Below are several records. Retype exactly those lines running from the one with "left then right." through the one with "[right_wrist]", end lines included, and no others.

(Beginning of DATA TO EXAMINE)

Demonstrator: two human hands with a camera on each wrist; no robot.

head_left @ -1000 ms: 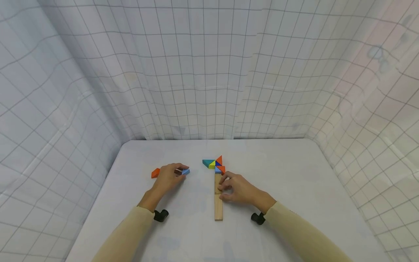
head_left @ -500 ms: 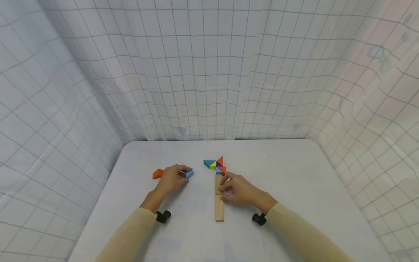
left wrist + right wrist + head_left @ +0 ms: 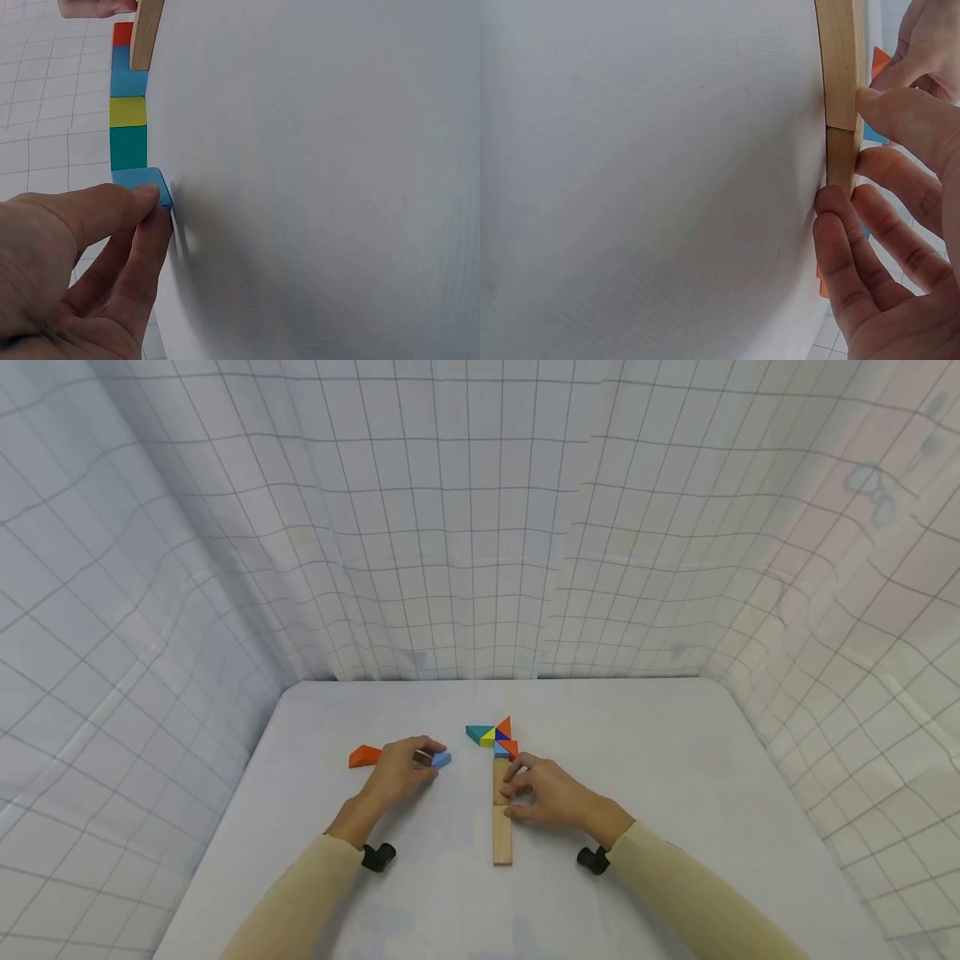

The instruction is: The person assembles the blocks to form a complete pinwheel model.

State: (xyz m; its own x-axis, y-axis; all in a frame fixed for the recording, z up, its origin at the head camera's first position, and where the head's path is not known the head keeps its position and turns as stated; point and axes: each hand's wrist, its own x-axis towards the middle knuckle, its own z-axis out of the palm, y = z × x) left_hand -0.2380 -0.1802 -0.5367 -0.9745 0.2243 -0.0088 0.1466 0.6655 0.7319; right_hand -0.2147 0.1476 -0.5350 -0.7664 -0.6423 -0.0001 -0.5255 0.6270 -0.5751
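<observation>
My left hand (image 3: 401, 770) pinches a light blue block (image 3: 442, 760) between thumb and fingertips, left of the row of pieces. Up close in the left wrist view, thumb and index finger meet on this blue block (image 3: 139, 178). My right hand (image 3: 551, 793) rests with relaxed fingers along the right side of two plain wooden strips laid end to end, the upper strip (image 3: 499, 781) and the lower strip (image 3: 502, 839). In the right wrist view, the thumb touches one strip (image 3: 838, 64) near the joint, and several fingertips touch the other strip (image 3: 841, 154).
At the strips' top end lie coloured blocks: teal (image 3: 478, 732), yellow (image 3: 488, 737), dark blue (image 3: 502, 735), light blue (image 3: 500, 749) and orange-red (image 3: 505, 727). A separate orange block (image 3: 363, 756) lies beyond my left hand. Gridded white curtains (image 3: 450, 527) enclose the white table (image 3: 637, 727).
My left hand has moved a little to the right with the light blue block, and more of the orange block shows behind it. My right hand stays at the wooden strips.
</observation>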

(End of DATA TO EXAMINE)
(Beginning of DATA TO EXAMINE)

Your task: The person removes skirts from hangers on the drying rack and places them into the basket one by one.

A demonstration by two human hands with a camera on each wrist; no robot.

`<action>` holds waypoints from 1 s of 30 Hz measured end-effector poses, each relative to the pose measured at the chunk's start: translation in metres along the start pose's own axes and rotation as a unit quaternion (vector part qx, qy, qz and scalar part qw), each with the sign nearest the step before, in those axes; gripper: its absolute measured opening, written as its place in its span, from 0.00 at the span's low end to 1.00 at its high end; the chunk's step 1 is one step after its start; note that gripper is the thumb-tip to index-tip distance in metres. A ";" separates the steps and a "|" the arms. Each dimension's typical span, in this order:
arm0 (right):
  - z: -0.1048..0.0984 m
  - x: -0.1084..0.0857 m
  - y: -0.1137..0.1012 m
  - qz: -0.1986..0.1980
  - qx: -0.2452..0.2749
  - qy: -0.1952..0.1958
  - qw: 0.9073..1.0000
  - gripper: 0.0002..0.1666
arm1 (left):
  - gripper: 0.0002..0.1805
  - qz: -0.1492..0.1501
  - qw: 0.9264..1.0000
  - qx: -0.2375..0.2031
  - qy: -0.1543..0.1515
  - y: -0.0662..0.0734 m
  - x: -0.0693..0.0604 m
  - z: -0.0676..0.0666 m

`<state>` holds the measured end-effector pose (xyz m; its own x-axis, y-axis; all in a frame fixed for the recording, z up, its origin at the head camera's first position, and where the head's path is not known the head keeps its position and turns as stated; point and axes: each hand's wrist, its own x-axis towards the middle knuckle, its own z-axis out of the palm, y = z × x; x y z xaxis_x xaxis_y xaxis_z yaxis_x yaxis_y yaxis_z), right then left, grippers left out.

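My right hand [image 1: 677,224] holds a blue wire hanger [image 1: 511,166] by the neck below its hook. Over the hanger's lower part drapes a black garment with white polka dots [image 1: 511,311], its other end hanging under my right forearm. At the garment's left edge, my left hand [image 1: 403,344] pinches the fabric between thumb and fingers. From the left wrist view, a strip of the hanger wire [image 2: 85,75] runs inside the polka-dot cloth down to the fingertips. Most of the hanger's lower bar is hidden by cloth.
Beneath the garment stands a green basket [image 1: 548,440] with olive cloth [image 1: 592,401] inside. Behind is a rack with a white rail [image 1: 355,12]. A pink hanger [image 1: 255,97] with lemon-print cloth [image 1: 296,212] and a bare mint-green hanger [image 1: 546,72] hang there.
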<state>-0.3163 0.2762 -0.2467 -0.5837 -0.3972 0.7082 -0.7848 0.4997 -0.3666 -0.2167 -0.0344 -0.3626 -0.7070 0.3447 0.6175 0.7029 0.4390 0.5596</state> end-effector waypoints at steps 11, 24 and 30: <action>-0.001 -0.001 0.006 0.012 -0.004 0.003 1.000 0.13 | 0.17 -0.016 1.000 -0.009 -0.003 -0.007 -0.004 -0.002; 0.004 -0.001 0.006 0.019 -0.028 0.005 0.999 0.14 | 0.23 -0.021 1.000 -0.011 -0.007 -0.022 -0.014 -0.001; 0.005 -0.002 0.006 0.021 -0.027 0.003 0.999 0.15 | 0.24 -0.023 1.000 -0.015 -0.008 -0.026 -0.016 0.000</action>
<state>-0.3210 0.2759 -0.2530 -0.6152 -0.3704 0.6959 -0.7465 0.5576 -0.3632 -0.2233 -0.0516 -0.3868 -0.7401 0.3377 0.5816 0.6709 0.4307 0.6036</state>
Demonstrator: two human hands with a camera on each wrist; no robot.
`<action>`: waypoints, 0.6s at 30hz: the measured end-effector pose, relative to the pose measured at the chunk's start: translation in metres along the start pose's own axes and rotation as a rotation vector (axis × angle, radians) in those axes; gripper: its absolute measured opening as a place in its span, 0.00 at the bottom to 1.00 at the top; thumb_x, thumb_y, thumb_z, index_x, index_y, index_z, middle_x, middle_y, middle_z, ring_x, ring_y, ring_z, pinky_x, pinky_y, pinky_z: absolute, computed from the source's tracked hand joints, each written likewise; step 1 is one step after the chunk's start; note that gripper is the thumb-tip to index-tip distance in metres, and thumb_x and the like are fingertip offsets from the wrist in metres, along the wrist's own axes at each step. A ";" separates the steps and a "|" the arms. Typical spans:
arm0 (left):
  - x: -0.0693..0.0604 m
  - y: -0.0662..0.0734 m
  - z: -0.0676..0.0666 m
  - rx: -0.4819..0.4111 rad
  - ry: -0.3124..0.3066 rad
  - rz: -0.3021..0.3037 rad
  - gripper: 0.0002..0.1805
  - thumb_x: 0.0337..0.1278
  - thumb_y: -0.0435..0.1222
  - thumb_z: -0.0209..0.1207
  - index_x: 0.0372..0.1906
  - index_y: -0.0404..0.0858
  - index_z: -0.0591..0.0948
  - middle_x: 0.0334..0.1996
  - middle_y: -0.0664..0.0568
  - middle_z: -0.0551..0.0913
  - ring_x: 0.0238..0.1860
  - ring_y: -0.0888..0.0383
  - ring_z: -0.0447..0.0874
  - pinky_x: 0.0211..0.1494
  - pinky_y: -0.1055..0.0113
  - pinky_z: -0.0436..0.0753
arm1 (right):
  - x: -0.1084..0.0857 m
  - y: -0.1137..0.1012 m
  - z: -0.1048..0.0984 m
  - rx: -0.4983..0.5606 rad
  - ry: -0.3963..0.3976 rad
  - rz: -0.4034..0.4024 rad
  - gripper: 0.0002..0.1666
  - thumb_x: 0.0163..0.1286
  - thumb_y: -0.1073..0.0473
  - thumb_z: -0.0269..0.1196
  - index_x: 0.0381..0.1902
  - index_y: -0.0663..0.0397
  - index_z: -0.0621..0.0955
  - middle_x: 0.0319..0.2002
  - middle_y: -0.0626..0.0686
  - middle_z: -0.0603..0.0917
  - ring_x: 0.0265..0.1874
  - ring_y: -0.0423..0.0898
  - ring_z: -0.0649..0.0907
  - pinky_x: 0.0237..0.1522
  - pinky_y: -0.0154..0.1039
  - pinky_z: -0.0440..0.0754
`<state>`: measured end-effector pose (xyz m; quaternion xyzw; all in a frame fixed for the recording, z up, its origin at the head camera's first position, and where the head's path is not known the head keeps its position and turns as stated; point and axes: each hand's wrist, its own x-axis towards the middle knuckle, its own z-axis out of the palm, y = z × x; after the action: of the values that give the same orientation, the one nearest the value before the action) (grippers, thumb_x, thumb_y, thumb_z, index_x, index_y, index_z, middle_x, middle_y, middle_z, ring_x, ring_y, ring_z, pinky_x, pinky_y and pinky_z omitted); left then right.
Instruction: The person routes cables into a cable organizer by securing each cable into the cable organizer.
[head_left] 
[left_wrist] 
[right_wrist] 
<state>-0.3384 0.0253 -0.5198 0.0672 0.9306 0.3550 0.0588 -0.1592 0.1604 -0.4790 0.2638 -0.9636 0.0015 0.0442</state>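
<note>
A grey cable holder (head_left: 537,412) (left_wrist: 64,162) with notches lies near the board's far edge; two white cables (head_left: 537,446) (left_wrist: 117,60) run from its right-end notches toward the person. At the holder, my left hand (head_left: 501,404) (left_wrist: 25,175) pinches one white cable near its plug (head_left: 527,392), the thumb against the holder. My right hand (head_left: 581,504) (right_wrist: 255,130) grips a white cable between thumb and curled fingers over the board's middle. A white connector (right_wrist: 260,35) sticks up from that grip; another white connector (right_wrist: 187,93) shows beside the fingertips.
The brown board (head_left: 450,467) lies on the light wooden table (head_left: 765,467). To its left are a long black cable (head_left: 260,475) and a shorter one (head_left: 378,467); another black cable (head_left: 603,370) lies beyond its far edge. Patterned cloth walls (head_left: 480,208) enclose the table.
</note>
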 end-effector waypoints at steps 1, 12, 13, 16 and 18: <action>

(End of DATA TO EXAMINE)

# [OUTPUT BELOW]
`<state>`: measured end-effector pose (xyz m; quaternion xyzw; all in a frame fixed for the recording, z up, its origin at the head camera's first position, and where the head's path is not known the head keeps its position and turns as stated; point and axes: each hand's wrist, its own x-axis towards the middle knuckle, its own z-axis out of the palm, y = z × x; after the action: of the values that give the same orientation, the one nearest the value before the action) (grippers, thumb_x, thumb_y, thumb_z, index_x, index_y, index_z, middle_x, middle_y, middle_z, ring_x, ring_y, ring_z, pinky_x, pinky_y and pinky_z omitted); left then right.
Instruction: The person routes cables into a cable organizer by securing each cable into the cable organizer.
[head_left] 
[left_wrist] 
[right_wrist] 

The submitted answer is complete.